NEW YORK — If offline advertising had the same constraints and were held to the same metrics as Internet advertising, print and television would fail, said Kevin Ryan, CEO of ad services firm DoubleClick Inc., in his keynote address to 400 attendees of Jupiter Media Metrix's Online Advertising Forum.
“We've been defending the [low] click rate, when we should be comparing it to click rates of print and television,” Ryan said. He added that obviously those measures are not available, but that if they were, they would show the Internet's relative value as an advertising medium.
“Measuring click throughs is like taking television and measuring how many people saw an ad and literally picked up the phone and bought Crest toothpaste,” he said.
Ryan also reiterated some of the results of a brand impact study the firm conducted in the spring and released last month. The study concluded that Internet advertising does build brand awareness and that bigger ads are better.
“If I owned a site, I would absolutely put a large rectangle on every page,” Ryan said. “If The Wall Street Journal tried to have advertising on only 20 percent of its pages, I would say that's a business model that probably doesn't work.”

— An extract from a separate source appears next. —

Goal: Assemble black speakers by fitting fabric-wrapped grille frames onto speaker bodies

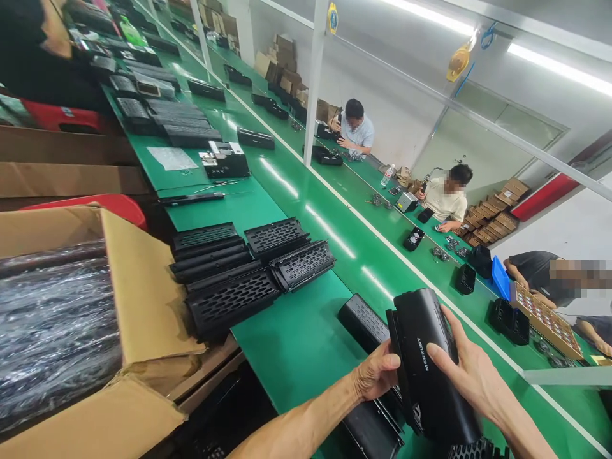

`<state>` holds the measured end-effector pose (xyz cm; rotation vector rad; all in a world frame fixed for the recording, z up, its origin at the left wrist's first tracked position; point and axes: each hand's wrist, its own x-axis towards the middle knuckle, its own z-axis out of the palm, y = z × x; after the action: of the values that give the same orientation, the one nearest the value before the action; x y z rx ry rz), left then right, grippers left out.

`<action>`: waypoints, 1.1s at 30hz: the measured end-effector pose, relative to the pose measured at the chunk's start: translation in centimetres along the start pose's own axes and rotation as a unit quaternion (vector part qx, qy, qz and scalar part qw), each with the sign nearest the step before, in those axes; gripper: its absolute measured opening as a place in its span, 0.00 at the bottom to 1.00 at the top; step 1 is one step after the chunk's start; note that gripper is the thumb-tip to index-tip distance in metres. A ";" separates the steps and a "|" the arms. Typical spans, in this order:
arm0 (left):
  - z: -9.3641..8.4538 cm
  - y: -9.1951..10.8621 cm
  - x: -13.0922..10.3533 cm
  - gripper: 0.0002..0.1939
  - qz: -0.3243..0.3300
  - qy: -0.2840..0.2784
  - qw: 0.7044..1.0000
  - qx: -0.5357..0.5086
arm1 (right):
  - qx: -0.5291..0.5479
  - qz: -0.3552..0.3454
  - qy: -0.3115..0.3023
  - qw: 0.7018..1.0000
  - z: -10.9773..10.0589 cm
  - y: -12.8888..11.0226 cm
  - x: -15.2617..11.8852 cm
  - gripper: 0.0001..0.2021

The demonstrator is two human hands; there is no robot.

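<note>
Between my two hands is a black plastic speaker housing (425, 363), tilted, with the white word "MERKURY" on its side. My left hand (380, 373) grips its left edge, where a thin black panel stands slightly proud. The right hand (463, 363) wraps the far side, its thumb pressed on the smooth face near the lettering. Beneath and behind lie another black housing (363, 322) with a grille and a black shell (370, 430), partly covered by my left arm. Most of my fingers are hidden behind the housing.
Black perforated panels (234, 299) lie stacked on the green bench (291, 331). An open carton (148, 287) with plastic-wrapped parts stands at left. A screwdriver-like tool (191, 199) lies farther up. Co-workers sit across the conveyor (344, 223); a white post (315, 83) rises beyond.
</note>
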<state>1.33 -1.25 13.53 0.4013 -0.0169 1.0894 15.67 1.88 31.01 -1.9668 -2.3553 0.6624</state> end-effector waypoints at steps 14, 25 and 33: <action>-3.4 -1.9 0.5 0.36 -0.025 0.028 0.999 -0.009 | -0.065 0.046 -0.044 0.996 2.8 -0.8 0.9 0.46; -1.6 1.7 2.4 0.35 0.030 0.093 0.995 0.027 | 0.170 -0.033 0.168 0.970 7.1 4.0 -2.9 0.54; 0.0 1.6 3.5 0.41 0.054 0.132 0.988 0.063 | 0.204 -0.060 0.403 0.890 13.2 4.6 -3.5 0.51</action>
<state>1.60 2.44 14.74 0.3687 0.2689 1.2472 17.23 -4.96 18.44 -1.4823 -1.6408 0.2201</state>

Ryan also commended CBS MarketWatch for its recent announcement that it would no longer supply click-through reports to advertisers unless they asked for them.
He said, however, that ads served by DoubleClick last week drew 50 million click throughs.

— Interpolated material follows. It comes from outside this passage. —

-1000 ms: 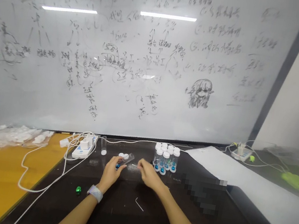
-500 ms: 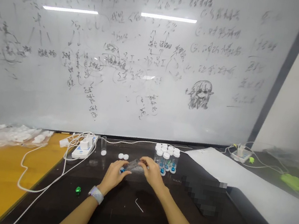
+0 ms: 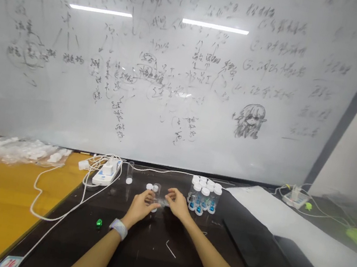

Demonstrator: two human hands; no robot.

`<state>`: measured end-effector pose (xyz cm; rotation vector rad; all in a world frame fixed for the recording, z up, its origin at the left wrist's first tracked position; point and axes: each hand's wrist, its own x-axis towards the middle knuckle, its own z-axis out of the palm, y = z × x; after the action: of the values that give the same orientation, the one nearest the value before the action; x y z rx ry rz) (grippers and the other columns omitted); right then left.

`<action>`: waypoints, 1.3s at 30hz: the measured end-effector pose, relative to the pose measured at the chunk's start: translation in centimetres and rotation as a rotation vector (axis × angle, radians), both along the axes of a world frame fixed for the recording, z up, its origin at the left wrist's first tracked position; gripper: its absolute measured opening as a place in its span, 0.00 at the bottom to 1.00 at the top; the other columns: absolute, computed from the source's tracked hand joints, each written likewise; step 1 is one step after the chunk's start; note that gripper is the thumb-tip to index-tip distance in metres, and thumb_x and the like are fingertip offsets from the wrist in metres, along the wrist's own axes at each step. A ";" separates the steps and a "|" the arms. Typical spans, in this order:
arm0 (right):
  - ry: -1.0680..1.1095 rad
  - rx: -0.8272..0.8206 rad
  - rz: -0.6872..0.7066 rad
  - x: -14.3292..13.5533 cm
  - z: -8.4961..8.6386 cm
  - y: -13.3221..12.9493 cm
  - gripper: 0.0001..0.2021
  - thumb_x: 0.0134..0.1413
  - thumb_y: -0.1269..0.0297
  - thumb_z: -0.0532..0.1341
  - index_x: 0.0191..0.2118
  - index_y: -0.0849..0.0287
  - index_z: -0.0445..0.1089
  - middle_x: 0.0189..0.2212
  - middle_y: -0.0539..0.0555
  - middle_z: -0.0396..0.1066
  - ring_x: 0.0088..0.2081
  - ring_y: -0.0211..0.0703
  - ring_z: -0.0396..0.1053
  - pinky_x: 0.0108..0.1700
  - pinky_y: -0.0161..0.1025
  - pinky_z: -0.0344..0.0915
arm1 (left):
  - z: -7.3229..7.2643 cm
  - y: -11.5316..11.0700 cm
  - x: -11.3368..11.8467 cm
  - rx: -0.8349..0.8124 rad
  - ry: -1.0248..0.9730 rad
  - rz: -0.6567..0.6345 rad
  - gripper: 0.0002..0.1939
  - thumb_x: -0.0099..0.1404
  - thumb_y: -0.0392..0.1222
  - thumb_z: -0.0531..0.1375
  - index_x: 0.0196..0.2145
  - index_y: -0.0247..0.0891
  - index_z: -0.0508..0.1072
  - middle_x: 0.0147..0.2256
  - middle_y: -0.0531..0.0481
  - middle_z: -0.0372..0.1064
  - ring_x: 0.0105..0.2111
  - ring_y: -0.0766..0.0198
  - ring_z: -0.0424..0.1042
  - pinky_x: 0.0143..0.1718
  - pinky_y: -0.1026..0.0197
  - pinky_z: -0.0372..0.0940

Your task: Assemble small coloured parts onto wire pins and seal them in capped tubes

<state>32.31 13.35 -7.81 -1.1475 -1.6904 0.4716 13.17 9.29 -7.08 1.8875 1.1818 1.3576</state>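
My left hand point(image 3: 142, 207) is closed around a clear tube point(image 3: 157, 189), which stands nearly upright with its open end up. What lies inside the tube is hard to make out behind the fingers. To its right, my right hand point(image 3: 178, 203) has its fingers bent but apart, a short way from the tube. A white cap point(image 3: 149, 186) lies just behind the left hand, with a second one beside it. Right of my hands stands a group of several white-capped clear tubes point(image 3: 204, 198) with shiny blue balls inside. A shiny green ball point(image 3: 99, 223) sits left of my left wrist.
Another clear tube point(image 3: 130, 172) stands near a power strip point(image 3: 106, 175) with tangled white cables. A thin bent metal rod point(image 3: 171, 249) lies in front. Black flat objects point(image 3: 240, 243) and white paper point(image 3: 255, 207) are at right; plastic bags point(image 3: 16, 151) lie at left.
The tube has gone from tilted to nearly upright in my left hand. My right hand has come away from its end. The view has shifted slightly left.
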 end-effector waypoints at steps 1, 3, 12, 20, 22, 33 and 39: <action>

“Internet advertising drives a staggering amount of traffic,” he said.
To move forward, Ryan said the Internet advertising industry must learn more about the effect of Internet advertising frequency on branding and the effect of online advertising on offline purchasing.

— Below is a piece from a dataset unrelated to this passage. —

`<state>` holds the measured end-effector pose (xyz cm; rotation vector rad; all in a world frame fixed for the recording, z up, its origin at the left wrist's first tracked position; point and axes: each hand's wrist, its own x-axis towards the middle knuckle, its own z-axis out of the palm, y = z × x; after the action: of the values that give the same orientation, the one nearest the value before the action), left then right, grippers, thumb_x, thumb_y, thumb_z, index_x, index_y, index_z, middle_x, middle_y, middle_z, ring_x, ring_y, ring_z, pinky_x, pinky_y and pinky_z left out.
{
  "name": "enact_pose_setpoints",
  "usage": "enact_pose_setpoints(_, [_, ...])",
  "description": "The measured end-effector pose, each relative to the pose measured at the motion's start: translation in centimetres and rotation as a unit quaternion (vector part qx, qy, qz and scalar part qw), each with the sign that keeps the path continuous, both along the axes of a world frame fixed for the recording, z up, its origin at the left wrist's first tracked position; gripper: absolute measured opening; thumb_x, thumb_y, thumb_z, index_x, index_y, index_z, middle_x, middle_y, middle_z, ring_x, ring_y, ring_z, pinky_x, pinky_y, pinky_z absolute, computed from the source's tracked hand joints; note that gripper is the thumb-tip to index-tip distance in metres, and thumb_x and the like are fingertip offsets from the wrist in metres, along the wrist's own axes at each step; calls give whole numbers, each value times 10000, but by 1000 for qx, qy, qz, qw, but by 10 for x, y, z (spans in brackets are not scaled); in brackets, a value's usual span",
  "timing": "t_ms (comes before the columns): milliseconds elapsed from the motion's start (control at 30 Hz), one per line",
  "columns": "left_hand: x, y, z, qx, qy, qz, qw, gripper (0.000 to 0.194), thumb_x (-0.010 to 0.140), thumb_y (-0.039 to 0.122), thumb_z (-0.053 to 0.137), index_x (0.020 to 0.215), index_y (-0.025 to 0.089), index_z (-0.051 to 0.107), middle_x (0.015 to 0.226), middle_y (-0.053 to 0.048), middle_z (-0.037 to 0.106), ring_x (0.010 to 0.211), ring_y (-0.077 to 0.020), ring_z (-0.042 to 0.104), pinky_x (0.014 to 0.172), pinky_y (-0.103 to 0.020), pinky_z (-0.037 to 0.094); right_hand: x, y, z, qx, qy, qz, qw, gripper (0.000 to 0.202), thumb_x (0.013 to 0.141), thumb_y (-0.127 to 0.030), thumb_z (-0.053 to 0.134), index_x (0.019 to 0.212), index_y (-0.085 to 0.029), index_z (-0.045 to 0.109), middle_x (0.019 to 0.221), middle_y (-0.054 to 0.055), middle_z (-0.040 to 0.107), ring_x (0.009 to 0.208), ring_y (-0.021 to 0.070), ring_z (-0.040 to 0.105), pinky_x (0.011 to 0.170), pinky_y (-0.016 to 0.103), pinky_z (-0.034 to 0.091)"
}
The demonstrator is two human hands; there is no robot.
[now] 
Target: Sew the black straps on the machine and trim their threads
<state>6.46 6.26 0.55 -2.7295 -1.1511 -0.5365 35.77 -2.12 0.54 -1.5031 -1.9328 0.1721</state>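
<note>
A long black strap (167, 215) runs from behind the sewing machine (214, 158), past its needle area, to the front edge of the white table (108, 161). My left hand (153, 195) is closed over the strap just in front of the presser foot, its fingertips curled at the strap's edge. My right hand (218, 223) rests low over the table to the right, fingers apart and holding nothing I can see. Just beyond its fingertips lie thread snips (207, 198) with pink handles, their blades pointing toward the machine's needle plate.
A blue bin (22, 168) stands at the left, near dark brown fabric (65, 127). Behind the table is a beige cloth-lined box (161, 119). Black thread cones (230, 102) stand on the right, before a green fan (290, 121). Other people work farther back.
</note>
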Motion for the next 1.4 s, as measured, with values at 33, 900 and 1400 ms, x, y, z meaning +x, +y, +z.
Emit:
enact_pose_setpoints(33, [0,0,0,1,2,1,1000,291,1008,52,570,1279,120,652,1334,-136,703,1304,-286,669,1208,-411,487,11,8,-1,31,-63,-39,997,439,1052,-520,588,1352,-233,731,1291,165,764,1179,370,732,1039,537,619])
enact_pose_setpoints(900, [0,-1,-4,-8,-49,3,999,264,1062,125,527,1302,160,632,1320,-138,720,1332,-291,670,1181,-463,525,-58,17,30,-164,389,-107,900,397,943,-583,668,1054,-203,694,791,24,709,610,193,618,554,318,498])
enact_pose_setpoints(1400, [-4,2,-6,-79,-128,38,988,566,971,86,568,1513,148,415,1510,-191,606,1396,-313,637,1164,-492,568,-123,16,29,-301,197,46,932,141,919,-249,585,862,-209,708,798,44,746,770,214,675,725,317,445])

He also said the industry must figure out a way to remove “friction costs.” Offline, 90 percent of the money in an ad buy goes to the content provider. Online, only 50 percent to 65 percent goes to the content provider.
“If that were the model on TV, there's not one network that could make money,” he said.
When asked what types of companies understand online advertising, Ryan named the auto industry. “They don't spend a second thinking about whether it works,” he said. “They just know that half of the people who buy cars are online, so they have to be there.”
Ryan also said performance-based advertising is not the future of the Internet.
“It's simply a way to drop prices,” he said. “It works right now, but it's an artificial and simplistic way to measure results. You want to make people feel good about your car and want to buy it.”
He added that he is pessimistic about the market overall.
“I don't see anything positive happening there for at least six months.”